- _Task goal_: The word "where": say how many lines of the data below contain it, and give the number alone.

(Items listed in a dataset)
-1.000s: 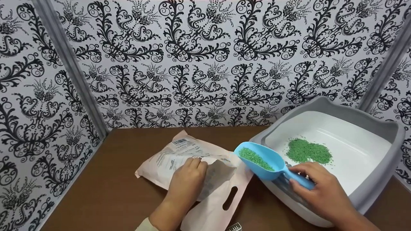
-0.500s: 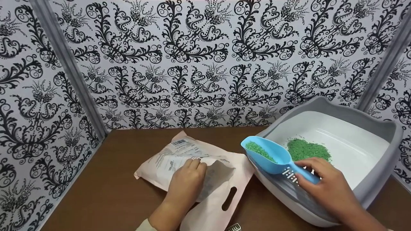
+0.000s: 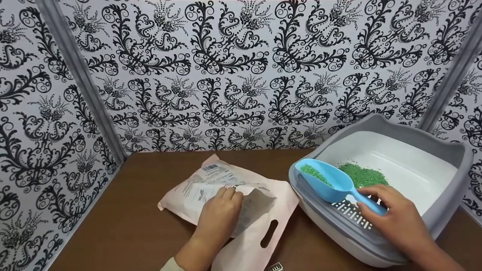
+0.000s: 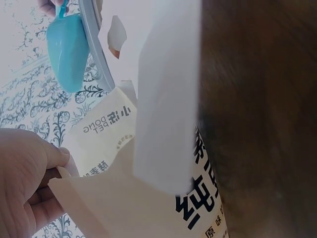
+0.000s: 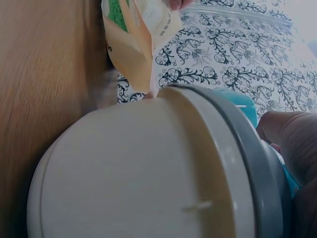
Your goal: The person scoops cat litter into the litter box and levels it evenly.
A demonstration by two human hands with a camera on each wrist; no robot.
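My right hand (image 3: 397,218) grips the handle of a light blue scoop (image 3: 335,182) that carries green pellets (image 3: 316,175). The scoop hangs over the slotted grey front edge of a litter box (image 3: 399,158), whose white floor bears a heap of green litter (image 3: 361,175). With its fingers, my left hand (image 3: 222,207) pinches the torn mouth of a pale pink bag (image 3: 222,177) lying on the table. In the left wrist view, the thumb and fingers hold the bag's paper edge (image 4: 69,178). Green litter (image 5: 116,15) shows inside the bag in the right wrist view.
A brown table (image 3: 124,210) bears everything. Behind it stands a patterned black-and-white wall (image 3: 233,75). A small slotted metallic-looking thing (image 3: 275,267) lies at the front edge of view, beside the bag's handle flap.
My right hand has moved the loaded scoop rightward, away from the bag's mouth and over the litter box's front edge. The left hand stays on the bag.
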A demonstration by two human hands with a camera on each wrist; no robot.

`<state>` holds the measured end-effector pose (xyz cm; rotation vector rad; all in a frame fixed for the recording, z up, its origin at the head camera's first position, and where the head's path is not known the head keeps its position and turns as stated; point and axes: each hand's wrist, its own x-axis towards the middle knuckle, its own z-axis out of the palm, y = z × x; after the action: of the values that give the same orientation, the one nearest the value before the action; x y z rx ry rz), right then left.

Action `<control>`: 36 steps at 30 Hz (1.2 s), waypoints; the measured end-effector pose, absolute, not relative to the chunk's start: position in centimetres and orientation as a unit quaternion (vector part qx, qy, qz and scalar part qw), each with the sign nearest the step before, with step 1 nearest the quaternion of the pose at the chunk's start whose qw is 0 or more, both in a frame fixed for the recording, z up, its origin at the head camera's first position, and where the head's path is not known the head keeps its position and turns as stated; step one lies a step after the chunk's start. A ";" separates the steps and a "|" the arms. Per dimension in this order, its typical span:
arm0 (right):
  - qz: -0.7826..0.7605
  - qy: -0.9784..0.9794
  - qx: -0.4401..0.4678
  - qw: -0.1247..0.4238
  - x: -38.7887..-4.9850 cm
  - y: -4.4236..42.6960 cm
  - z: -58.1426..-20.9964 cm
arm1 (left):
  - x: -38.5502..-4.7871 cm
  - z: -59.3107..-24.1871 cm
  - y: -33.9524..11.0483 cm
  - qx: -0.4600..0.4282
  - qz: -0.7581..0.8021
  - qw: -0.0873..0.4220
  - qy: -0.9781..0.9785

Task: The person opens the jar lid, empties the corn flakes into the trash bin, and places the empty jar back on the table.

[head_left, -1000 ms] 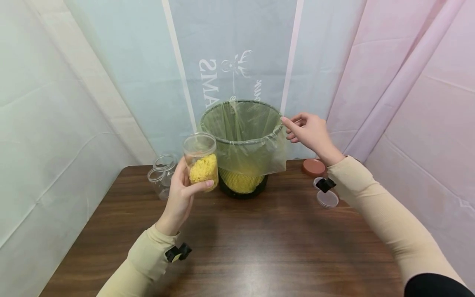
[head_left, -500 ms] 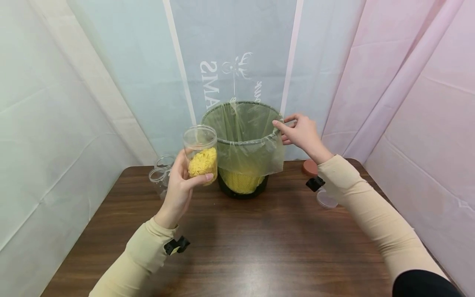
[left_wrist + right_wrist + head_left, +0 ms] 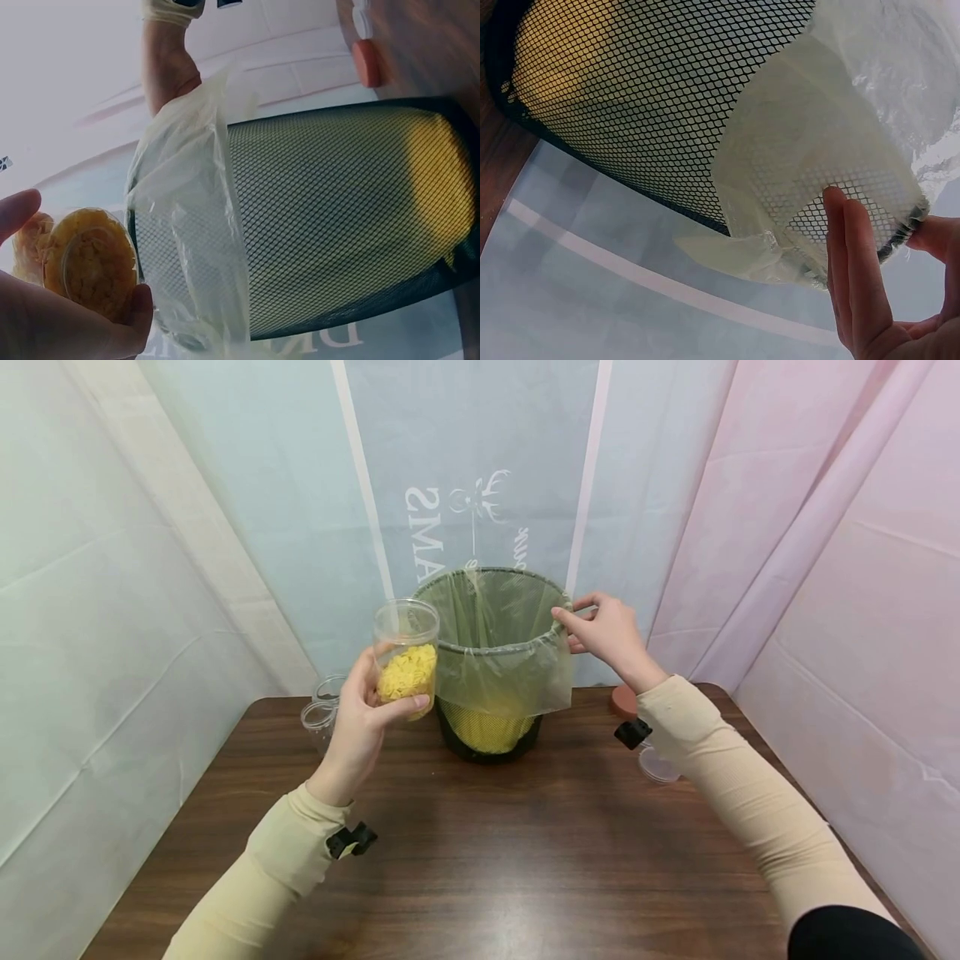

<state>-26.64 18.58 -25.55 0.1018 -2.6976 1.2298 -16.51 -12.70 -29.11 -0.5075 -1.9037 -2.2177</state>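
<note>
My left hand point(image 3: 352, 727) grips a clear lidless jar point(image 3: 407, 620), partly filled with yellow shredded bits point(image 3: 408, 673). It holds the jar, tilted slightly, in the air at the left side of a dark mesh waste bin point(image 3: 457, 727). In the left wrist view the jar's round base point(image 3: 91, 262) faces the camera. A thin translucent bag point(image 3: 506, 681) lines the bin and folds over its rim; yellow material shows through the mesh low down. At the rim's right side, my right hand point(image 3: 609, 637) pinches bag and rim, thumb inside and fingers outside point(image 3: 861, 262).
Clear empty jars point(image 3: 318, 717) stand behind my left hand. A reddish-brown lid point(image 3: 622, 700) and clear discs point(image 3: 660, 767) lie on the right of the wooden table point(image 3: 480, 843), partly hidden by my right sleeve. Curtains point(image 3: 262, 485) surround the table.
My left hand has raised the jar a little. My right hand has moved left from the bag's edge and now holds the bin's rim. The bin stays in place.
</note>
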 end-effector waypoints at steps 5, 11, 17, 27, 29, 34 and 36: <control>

- _Written response_: 2